Candles

It’s often hard for me to stop thinking. I go in circles. I worry. About everything.

I have to make sure I have enough time to buy chips for the party, because if I don’t buy chips there won’t be any salty snacks, but what if there are too many people for just one bag of chips? What if I don’t have time to buy chips? I have to make sure I have enough time to buy chips, so there’s some salty snacks.

And so on, except it’s usually about more important things than chips. Like, my career. My future. My family.

I get the thoughts to stop the same way you get a song out of your head. If you have a song in your head, you listen to the song and it goes away. If I have a worry in my head, I go through the worrisome situation and it goes away. Saying “Stop!” to myself helps for a moment, but then the thoughts come back like a stubborn case of hiccups.

The less-effective way to make it stop is by telling myself “Who cares?”

There won’t be any salty snacks for the party. Who cares?

And et cetera.

I am glad that I have things that keep me occupied and don’t make me worry. Like blogging. And drawing. Creative writing. And lighting candles.

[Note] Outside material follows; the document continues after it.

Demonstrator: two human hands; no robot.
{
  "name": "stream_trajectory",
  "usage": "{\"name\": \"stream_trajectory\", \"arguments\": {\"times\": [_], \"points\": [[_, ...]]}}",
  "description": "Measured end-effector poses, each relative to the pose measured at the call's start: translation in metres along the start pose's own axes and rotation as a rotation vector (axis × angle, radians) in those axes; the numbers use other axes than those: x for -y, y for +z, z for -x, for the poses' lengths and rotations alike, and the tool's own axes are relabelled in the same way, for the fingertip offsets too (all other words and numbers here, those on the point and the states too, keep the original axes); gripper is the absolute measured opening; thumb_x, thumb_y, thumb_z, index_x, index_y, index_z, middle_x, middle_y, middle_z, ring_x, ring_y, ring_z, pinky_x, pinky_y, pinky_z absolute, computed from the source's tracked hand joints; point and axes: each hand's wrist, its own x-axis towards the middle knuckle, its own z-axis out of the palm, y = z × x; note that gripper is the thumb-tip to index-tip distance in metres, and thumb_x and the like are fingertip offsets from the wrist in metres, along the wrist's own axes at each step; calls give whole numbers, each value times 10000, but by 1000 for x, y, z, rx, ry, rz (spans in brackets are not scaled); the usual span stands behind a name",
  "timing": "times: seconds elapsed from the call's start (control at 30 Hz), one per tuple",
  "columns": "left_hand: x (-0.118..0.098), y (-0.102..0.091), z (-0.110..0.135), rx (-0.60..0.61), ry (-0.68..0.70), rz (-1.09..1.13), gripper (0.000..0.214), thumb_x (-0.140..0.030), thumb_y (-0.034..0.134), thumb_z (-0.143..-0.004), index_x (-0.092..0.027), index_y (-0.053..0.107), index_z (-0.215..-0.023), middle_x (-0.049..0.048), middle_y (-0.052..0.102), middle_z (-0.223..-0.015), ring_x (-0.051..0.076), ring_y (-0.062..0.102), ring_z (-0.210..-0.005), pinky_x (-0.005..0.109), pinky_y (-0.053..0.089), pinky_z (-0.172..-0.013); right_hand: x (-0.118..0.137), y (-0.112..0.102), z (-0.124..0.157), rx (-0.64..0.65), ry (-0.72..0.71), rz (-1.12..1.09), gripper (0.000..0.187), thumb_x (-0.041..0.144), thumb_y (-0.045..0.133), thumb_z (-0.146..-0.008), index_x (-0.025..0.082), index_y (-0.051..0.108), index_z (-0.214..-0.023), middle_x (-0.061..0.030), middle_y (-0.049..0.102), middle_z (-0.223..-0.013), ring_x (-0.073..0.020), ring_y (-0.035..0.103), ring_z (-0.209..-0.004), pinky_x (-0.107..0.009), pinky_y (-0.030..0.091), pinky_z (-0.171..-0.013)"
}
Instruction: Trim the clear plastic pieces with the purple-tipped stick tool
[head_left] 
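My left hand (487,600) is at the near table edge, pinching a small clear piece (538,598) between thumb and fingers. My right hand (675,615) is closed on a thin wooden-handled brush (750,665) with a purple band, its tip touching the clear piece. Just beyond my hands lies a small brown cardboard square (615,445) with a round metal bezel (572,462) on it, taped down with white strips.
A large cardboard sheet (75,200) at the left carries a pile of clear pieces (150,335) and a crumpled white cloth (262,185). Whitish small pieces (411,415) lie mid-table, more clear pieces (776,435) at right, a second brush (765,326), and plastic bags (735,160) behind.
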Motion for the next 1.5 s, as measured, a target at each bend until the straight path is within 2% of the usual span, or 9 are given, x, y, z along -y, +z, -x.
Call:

I love lighting candles. Nothing makes me feel calmer. I love watching the flame dance, I love the smell of the room when they’re lit. I love the color of the wax. I love candles. I can see why they’re used with meditating.

The candles make me feel like everything’s alright, even if there’s no salty snacks. Even if no one cares.

Relaxing is hard

Relaxing is difficult for me. I suppose it always has been. I’m the sort of person who bounces their knee under the table.

Relaxing is hard to justify, especially when it’s not “an activity.” I can relax on a beach, because that’s why I’m there. But when it’s Sunday night and I could either relax or do any number of activities, I feel lazy if I choose to relax.

Maybe I just need to learn that it’s not a bad thing to take a break every once in a while.

Yesterday I was playing Star Wars with my 3 year old cousin. We would run around in capes made of blankets, and then he would announce “Take a break!” and we would leap onto a couch and catch our breaths for about sixteen seconds before taking off again. That’s sort of how I treat relaxing. A burden you have to do so you don’t break down.

Even when I specifically set aside time to relax, I have a hard time doing so. Growing up, vacations were always spent doing things. Those relaxing beach moments I described earlier were just that—moments, because my family would soon tire of it and decide to go swimming, or something.

Last night, since I truly didn’t have much to do and had such a busy week last week, I decided to let myself relax. To “force” myself to relax may be better phrasing. I turned on Netflix and laid down  for about an hour and a half, then I started feeling gross and restless. I should get out of bed…I should do something. I should prepare for tomorrow. I could do laundry. Do I need gas? I haven’t used Rosetta Stone in awhile. I need to shower at some point. Did I water my plants yet? Maybe I should repot my cactus.

And so on.

I want to be able to relax. It would be good for me. But it’s hard. It feels lazy and unproductive. Even a “relaxing” activity like knitting or video games feels difficult after awhile.

What do you do to relax? Do you feel guilty/lazy/restless when you try to?